• [REQUIRED WORK]
Determine how many lines of the material below contain "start". Report only that figure.

• [RECORDED INFORMATION]
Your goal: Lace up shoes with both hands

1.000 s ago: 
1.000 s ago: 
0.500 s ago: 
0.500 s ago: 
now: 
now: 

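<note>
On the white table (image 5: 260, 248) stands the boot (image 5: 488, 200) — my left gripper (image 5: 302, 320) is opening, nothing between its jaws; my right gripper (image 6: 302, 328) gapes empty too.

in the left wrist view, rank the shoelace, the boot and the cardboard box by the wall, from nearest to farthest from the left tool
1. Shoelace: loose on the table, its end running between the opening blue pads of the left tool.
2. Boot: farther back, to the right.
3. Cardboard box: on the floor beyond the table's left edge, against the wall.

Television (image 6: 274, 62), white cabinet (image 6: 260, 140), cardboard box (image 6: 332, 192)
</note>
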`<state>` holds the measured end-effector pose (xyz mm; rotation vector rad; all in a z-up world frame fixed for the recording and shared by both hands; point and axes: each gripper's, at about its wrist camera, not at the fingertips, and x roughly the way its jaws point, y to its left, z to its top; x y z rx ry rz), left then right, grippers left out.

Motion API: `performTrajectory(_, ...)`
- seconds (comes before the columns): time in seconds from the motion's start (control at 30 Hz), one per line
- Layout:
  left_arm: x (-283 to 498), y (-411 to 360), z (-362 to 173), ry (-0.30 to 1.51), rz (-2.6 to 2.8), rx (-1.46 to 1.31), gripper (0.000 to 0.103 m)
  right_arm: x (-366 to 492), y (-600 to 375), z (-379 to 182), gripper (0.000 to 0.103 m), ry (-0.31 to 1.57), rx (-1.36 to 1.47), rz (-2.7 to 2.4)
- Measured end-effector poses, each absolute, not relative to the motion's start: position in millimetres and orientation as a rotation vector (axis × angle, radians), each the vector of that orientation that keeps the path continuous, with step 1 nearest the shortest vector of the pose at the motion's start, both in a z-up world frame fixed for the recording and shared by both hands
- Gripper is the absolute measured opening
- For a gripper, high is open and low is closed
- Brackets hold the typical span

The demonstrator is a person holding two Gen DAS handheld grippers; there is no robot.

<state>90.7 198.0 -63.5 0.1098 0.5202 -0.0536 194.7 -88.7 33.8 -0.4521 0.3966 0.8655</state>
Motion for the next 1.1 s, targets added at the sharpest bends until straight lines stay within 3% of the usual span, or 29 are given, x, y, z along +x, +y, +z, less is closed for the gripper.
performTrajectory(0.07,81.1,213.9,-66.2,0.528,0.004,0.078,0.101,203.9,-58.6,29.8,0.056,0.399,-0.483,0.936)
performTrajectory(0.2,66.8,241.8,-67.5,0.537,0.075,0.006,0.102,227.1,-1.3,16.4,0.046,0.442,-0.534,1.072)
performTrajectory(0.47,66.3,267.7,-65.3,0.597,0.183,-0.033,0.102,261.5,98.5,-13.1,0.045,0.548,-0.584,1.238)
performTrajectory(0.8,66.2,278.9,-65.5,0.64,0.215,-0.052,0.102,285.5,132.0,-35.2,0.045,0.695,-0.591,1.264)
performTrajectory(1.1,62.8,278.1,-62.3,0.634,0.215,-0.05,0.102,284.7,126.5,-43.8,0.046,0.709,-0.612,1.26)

• [OUTPUT OF THE EXERCISE]
2